Exercise details
Go through the records and filter out every line lacking the word "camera"; copy the lines that remain.

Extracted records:

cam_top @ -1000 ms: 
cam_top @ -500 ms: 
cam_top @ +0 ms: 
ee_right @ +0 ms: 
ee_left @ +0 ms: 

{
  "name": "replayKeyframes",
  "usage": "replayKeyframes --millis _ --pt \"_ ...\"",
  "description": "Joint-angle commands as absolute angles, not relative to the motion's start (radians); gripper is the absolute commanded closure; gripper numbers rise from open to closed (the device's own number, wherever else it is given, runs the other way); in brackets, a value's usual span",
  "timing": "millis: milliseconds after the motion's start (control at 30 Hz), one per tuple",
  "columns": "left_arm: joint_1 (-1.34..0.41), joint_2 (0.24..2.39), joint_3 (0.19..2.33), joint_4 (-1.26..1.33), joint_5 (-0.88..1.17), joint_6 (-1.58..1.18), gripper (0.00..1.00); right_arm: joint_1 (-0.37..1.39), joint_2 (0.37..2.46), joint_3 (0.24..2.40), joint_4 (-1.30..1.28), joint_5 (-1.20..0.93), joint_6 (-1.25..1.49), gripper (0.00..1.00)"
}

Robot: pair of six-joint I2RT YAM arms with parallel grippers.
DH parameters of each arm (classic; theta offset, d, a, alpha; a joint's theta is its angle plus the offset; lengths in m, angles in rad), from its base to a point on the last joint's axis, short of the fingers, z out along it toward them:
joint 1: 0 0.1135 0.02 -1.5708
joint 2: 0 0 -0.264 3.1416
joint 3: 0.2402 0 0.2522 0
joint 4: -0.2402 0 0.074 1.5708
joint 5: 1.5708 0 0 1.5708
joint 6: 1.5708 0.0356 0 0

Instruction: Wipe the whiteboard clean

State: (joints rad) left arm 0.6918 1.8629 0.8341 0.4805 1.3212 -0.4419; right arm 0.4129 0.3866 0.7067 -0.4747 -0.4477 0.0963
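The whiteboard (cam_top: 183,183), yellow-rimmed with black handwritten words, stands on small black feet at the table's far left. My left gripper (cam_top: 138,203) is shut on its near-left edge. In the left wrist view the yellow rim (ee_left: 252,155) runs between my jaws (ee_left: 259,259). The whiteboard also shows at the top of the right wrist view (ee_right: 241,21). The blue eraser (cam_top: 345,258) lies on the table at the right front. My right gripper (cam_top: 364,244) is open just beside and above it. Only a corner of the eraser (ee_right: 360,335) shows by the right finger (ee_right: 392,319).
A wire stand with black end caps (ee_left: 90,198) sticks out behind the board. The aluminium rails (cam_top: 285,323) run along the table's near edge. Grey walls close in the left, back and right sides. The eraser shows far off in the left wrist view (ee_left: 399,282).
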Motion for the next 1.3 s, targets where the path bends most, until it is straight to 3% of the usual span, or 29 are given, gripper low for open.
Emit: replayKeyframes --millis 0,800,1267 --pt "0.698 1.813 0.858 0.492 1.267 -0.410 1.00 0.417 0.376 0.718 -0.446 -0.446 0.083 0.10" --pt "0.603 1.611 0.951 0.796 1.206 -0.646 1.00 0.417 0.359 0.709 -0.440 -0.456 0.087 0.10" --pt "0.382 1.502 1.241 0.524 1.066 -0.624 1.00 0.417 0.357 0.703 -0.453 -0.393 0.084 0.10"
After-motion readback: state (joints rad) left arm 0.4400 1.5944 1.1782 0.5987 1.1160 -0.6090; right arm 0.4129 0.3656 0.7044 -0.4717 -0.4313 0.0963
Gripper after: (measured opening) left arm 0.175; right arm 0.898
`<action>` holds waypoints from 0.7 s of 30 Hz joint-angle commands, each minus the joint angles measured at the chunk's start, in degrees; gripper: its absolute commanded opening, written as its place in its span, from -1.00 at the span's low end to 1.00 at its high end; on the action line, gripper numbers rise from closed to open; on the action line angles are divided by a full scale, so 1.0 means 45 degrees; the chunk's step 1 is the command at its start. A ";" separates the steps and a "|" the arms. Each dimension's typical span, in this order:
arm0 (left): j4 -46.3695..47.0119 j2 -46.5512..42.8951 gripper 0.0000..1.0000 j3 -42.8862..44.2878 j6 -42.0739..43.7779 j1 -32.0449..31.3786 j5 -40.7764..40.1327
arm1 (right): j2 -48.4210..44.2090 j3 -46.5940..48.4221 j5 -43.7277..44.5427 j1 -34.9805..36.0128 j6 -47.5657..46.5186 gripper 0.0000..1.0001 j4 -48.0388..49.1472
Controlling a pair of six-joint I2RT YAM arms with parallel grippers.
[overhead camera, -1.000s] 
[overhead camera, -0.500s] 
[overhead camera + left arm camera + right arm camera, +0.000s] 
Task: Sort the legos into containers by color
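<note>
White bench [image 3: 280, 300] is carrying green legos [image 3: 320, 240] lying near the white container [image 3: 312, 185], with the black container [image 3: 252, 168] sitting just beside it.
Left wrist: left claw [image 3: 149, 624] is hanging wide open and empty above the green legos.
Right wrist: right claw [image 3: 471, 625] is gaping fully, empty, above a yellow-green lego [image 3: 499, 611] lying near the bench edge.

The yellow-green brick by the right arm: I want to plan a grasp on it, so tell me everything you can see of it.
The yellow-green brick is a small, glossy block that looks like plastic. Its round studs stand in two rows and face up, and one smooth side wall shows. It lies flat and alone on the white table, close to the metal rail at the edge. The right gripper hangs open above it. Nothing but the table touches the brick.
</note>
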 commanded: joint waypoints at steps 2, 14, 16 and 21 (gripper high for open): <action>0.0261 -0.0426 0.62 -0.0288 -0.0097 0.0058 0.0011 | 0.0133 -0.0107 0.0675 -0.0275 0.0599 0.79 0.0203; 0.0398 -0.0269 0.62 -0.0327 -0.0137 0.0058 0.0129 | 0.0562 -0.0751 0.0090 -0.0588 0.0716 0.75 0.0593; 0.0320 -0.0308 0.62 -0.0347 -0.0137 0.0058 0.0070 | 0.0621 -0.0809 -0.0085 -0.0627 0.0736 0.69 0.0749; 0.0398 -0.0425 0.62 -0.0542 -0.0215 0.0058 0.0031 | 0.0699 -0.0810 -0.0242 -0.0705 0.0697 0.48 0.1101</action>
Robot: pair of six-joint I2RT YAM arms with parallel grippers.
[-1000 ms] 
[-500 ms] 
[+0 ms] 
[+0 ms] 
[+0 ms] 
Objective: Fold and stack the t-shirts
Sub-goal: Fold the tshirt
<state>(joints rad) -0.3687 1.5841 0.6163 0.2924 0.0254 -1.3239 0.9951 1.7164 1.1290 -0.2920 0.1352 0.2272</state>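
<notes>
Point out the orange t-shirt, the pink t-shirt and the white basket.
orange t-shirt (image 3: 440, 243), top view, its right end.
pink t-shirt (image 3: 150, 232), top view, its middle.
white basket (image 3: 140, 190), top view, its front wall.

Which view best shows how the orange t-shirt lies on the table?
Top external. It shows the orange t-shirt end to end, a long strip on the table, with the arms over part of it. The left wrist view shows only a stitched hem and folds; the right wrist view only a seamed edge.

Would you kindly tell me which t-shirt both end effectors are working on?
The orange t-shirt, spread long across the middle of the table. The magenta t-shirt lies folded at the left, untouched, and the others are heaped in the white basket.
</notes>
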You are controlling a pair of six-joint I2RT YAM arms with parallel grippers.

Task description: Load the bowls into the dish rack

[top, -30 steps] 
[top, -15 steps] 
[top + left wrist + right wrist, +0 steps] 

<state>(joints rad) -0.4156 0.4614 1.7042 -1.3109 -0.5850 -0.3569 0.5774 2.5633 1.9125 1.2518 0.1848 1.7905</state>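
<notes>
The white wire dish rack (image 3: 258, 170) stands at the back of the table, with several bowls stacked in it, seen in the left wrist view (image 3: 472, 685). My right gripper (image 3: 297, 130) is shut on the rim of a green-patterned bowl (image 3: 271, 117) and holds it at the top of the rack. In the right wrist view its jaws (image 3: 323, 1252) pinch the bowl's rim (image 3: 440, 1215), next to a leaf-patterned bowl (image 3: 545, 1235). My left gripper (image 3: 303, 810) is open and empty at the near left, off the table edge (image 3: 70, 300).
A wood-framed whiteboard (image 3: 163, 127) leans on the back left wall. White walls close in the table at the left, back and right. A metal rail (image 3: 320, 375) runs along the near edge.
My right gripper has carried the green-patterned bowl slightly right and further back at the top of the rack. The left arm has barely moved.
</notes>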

Task solution
[overhead camera, -1.000s] 
[overhead camera, -0.500s] 
[overhead camera + left arm camera + right arm camera, +0.000s] 

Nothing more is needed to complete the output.